**What is needed:**
Everything from the first line of the entries through the line containing "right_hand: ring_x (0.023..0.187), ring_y" is to be retyped exactly, and nothing beyond it.

**Data provided:**
----------

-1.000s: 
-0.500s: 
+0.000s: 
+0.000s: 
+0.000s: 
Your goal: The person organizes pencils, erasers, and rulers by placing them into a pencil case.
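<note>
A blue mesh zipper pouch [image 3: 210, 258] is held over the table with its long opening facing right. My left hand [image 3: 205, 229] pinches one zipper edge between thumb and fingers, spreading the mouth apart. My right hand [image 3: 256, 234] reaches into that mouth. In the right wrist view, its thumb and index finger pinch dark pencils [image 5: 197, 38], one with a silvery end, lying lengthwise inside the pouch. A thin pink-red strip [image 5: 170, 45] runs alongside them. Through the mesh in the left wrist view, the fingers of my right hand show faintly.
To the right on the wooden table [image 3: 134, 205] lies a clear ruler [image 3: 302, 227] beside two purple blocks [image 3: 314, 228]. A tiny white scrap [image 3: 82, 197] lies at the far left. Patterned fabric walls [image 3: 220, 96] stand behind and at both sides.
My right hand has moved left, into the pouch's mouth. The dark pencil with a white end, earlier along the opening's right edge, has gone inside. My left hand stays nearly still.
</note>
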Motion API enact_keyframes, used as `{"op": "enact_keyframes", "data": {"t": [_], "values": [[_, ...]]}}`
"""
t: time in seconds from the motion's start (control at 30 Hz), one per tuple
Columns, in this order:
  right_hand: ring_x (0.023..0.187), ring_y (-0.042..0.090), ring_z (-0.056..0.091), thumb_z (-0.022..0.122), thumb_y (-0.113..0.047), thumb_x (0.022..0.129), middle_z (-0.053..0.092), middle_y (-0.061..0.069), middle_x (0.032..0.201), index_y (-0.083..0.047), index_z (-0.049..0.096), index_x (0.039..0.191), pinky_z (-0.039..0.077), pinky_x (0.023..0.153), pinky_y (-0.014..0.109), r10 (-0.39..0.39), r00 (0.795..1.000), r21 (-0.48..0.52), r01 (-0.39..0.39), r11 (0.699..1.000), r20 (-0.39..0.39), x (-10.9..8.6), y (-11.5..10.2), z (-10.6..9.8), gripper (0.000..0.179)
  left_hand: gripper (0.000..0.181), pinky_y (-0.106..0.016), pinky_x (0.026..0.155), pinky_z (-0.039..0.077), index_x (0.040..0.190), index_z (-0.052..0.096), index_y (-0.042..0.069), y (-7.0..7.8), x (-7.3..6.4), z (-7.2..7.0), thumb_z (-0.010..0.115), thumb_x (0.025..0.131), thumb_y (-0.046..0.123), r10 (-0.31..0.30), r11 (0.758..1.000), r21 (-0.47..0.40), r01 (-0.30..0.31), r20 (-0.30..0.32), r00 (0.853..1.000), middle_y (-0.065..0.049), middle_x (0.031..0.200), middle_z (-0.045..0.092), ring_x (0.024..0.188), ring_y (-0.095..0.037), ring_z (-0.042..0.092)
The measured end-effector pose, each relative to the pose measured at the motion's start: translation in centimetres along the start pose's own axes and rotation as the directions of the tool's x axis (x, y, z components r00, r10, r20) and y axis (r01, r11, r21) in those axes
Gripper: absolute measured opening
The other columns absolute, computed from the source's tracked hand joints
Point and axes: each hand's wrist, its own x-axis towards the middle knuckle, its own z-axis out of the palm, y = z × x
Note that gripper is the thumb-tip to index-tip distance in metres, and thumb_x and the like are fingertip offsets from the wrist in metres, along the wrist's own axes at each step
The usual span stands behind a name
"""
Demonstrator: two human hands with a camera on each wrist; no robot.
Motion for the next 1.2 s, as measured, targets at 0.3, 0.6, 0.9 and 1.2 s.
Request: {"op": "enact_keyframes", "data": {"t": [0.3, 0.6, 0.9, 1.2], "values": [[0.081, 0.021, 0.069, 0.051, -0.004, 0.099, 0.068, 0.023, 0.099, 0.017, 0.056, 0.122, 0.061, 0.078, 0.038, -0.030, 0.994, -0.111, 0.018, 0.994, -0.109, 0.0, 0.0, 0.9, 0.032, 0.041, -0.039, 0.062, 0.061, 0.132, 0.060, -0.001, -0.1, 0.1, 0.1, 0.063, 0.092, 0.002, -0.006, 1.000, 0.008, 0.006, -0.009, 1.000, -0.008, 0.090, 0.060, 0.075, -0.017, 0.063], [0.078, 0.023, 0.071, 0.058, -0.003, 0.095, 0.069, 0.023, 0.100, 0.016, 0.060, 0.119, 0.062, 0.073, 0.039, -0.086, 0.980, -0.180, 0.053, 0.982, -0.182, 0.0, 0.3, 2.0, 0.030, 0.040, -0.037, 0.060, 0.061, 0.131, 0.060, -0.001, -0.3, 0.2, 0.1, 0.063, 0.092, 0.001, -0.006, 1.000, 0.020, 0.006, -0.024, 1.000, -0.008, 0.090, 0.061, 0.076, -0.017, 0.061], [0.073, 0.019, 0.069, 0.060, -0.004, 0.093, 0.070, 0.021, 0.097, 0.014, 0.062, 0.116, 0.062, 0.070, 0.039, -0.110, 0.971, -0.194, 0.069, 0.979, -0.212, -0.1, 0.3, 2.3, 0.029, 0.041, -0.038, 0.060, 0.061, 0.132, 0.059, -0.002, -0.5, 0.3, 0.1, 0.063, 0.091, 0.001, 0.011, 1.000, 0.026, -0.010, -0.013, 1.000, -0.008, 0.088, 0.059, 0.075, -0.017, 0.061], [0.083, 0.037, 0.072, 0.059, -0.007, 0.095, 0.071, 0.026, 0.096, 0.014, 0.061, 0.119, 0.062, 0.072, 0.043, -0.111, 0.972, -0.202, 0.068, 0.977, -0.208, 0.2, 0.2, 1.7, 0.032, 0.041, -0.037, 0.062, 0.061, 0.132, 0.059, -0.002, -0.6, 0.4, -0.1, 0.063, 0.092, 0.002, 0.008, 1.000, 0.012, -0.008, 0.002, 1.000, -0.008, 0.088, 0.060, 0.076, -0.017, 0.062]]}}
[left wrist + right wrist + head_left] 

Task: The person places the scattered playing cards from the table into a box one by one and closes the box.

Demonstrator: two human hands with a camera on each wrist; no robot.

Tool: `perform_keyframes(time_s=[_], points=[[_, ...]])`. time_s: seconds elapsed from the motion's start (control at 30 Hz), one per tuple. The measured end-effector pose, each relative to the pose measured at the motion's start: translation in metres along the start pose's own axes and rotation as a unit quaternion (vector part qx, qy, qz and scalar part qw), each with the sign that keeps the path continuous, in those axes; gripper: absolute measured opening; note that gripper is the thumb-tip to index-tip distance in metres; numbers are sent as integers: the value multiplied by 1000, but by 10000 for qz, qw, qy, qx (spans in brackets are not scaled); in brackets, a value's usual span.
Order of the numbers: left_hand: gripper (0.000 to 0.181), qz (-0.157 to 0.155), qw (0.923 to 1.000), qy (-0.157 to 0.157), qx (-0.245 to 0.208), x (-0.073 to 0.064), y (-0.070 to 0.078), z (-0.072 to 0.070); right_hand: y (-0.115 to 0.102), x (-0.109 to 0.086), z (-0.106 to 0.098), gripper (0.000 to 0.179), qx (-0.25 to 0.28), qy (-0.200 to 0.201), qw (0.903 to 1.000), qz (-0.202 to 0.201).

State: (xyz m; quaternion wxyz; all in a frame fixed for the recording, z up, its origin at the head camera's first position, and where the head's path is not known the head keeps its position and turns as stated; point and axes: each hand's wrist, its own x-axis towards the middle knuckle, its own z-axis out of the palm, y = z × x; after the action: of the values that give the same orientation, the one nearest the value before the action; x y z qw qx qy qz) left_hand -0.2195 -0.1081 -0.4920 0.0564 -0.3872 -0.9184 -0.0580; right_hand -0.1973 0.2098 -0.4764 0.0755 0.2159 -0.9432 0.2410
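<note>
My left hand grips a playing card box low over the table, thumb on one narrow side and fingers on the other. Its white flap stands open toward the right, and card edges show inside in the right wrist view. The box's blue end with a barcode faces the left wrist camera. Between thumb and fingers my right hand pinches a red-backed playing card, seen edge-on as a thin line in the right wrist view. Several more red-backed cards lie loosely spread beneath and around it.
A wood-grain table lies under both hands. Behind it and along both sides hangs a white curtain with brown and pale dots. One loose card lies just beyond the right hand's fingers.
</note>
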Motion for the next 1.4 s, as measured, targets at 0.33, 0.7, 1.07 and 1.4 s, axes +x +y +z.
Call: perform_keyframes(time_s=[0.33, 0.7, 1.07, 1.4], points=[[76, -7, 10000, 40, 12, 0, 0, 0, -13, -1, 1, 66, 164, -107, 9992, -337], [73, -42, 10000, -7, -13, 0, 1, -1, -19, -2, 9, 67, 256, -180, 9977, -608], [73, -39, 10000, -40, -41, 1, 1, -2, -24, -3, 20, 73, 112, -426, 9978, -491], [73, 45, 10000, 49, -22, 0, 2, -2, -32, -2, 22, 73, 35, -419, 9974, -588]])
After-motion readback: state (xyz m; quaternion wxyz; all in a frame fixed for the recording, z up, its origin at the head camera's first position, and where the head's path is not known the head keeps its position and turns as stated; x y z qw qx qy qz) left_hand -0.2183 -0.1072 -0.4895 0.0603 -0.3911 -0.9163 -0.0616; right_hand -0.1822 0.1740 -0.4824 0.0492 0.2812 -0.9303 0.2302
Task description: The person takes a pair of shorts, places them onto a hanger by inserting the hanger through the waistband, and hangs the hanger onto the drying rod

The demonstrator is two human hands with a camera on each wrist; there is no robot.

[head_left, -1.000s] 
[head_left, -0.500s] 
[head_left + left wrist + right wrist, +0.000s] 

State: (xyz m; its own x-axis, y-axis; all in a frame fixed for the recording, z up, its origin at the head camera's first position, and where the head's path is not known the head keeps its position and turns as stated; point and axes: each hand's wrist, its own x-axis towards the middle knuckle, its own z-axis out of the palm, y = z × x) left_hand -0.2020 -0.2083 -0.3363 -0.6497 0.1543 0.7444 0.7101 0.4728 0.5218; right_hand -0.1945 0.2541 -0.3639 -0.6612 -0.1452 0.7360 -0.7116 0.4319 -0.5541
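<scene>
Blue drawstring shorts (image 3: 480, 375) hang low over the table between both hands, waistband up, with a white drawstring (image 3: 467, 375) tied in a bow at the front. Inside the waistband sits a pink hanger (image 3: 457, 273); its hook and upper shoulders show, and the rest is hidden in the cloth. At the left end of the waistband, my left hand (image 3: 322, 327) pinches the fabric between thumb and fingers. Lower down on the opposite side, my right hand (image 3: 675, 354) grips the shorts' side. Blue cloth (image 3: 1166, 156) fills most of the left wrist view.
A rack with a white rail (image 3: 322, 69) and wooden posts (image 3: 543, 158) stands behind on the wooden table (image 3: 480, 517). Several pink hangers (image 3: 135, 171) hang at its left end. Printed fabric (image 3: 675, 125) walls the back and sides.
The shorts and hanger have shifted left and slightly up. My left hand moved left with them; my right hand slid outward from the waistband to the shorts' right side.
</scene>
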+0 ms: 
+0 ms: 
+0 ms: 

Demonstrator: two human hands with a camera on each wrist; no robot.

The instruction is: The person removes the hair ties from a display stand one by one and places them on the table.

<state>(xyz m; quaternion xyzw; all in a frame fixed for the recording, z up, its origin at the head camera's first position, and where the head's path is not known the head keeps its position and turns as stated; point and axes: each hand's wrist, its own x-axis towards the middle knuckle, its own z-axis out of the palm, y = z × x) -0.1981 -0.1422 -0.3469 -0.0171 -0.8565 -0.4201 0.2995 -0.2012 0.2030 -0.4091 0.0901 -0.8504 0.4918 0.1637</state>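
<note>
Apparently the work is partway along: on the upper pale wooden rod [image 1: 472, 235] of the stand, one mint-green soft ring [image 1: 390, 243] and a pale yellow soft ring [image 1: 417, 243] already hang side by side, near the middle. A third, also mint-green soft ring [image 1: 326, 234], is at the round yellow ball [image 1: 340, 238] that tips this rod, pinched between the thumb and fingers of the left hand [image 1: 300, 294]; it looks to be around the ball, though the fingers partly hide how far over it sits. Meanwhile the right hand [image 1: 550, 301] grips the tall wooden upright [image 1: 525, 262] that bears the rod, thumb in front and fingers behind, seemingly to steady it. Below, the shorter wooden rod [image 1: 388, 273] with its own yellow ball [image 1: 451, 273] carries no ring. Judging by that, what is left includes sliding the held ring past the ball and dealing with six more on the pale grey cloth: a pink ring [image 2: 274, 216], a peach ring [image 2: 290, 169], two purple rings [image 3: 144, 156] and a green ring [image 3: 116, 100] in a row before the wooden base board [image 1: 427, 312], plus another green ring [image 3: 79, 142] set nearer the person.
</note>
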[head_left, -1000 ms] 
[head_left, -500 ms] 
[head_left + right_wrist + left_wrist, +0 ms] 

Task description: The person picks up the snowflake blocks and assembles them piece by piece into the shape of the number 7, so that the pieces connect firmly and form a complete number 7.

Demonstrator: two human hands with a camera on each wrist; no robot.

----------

**Task solution:**
-1.000s: 
-0.500s: 
+0.000s: 
+0.000s: 
+0.000s: 
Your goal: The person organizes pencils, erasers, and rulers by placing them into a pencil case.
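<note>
A blue mesh zipper pouch [image 3: 210, 258] is held over the table with its long opening facing right. My left hand [image 3: 205, 229] pinches one zipper edge between thumb and fingers, spreading the mouth apart. My right hand [image 3: 256, 234] reaches into that mouth. In the right wrist view, its thumb and index finger pinch dark pencils [image 5: 197, 38], one with a silvery end, lying lengthwise inside the pouch. A thin pink-red strip [image 5: 170, 45] runs alongside them. Through the mesh in the left wrist view, the fingers of my right hand show faintly.
To the right on the wooden table [image 3: 134, 205] lies a clear ruler [image 3: 302, 227] beside two purple blocks [image 3: 314, 228]. A tiny white scrap [image 3: 82, 197] lies at the far left. Patterned fabric walls [image 3: 220, 96] stand behind and at both sides.
My right hand has moved left, into the pouch's mouth. The dark pencil with a white end, earlier along the opening's right edge, has gone inside. My left hand stays nearly still.
</note>
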Motion API enact_keyframes, used as `{"op": "enact_keyframes", "data": {"t": [_], "values": [[_, ...]]}}`
"""
t: time in seconds from the motion's start (control at 30 Hz), one per tuple
Columns, in this order:
  right_hand: ring_x (0.023..0.187), ring_y (-0.042..0.090), ring_z (-0.056..0.091), thumb_z (-0.022..0.122), thumb_y (-0.113..0.047), thumb_x (0.022..0.129), middle_z (-0.053..0.092), middle_y (-0.061..0.069), middle_x (0.032..0.201), index_y (-0.083..0.047), index_z (-0.049..0.096), index_x (0.039..0.191), pinky_z (-0.039..0.077), pinky_x (0.023..0.153), pinky_y (-0.014..0.109), r10 (-0.39..0.39), r00 (0.795..1.000), r21 (-0.48..0.52), r01 (-0.39..0.39), r11 (0.699..1.000), r20 (-0.39..0.39), x (-10.9..8.6), y (-11.5..10.2), z (-10.6..9.8), gripper (0.000..0.179)

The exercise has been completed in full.